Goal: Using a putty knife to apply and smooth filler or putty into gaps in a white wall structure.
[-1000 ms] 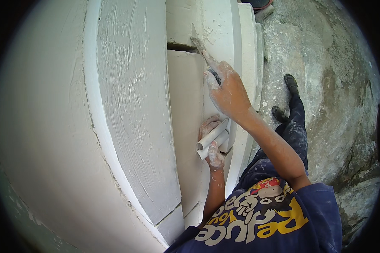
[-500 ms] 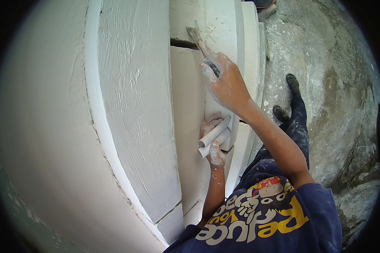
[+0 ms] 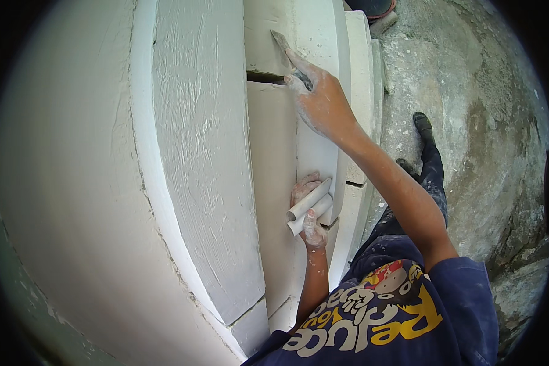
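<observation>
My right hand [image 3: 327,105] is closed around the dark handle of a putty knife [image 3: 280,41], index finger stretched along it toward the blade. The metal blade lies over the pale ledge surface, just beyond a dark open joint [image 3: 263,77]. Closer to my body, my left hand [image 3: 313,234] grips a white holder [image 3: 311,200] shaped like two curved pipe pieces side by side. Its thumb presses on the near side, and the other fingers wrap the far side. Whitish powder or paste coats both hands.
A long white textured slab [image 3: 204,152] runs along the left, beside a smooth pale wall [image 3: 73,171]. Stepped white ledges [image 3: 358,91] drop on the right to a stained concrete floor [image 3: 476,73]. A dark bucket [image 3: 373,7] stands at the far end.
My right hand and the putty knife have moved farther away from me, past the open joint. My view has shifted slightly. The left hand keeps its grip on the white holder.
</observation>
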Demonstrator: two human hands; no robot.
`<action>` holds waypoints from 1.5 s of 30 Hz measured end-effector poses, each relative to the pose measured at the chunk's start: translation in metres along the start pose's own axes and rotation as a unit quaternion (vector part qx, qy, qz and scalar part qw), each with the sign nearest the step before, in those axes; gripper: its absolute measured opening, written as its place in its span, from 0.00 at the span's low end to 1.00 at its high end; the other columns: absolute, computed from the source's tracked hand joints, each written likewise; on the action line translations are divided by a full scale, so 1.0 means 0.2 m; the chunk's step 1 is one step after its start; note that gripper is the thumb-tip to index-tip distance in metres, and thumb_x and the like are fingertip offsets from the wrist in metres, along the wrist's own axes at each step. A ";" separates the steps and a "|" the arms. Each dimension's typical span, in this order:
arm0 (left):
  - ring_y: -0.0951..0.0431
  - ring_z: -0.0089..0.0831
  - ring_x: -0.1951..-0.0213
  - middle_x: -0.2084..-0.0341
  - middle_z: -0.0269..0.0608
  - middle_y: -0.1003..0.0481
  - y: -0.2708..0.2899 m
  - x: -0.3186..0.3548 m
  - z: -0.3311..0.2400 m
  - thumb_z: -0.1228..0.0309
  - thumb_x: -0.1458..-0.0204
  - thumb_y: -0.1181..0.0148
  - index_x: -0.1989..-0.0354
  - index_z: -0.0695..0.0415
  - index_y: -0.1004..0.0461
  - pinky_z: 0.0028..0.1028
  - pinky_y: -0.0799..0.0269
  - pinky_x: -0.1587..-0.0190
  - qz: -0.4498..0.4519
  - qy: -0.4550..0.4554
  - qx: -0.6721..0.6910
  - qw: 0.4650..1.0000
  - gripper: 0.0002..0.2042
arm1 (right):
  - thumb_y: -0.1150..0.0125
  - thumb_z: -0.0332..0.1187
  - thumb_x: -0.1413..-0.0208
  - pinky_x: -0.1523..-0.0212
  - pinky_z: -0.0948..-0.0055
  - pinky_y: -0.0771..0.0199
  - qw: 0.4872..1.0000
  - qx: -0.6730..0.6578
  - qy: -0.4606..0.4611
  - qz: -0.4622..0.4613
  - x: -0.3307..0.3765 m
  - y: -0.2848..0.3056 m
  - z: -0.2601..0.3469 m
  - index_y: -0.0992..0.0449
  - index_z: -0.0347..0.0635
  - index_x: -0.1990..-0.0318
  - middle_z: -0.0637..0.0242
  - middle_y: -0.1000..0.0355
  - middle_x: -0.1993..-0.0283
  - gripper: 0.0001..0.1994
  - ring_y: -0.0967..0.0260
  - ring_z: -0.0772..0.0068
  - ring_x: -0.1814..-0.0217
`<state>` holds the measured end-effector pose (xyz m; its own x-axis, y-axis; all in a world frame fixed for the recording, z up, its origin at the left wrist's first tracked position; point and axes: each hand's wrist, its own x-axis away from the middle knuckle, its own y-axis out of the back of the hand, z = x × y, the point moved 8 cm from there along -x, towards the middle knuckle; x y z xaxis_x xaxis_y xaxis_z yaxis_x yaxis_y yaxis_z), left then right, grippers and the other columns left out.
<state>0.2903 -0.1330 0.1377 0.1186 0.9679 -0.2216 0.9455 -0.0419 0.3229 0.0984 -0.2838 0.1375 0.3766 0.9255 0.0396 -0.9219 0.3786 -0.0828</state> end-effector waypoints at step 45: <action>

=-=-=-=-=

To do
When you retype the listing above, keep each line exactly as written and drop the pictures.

Exercise result
Goal: Using a putty knife to apply and smooth filler or putty into gaps in a white wall structure.
[-1000 ms] 
[-500 ms] 
[+0 ms] 
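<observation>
My right hand [image 3: 327,105] is closed around the dark handle of a putty knife [image 3: 280,41], index finger stretched along it toward the blade. The metal blade lies over the pale ledge surface, just beyond a dark open joint [image 3: 263,77]. Closer to my body, my left hand [image 3: 313,234] grips a white holder [image 3: 311,200] shaped like two curved pipe pieces side by side. Its thumb presses on the near side, and the other fingers wrap the far side. Whitish powder or paste coats both hands.
A long white textured slab [image 3: 204,152] runs along the left, beside a smooth pale wall [image 3: 73,171]. Stepped white ledges [image 3: 358,91] drop on the right to a stained concrete floor [image 3: 476,73]. A dark bucket [image 3: 373,7] stands at the far end.
My right hand and the putty knife have moved farther away from me, past the open joint. My view has shifted slightly. The left hand keeps its grip on the white holder.
</observation>
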Demonstrator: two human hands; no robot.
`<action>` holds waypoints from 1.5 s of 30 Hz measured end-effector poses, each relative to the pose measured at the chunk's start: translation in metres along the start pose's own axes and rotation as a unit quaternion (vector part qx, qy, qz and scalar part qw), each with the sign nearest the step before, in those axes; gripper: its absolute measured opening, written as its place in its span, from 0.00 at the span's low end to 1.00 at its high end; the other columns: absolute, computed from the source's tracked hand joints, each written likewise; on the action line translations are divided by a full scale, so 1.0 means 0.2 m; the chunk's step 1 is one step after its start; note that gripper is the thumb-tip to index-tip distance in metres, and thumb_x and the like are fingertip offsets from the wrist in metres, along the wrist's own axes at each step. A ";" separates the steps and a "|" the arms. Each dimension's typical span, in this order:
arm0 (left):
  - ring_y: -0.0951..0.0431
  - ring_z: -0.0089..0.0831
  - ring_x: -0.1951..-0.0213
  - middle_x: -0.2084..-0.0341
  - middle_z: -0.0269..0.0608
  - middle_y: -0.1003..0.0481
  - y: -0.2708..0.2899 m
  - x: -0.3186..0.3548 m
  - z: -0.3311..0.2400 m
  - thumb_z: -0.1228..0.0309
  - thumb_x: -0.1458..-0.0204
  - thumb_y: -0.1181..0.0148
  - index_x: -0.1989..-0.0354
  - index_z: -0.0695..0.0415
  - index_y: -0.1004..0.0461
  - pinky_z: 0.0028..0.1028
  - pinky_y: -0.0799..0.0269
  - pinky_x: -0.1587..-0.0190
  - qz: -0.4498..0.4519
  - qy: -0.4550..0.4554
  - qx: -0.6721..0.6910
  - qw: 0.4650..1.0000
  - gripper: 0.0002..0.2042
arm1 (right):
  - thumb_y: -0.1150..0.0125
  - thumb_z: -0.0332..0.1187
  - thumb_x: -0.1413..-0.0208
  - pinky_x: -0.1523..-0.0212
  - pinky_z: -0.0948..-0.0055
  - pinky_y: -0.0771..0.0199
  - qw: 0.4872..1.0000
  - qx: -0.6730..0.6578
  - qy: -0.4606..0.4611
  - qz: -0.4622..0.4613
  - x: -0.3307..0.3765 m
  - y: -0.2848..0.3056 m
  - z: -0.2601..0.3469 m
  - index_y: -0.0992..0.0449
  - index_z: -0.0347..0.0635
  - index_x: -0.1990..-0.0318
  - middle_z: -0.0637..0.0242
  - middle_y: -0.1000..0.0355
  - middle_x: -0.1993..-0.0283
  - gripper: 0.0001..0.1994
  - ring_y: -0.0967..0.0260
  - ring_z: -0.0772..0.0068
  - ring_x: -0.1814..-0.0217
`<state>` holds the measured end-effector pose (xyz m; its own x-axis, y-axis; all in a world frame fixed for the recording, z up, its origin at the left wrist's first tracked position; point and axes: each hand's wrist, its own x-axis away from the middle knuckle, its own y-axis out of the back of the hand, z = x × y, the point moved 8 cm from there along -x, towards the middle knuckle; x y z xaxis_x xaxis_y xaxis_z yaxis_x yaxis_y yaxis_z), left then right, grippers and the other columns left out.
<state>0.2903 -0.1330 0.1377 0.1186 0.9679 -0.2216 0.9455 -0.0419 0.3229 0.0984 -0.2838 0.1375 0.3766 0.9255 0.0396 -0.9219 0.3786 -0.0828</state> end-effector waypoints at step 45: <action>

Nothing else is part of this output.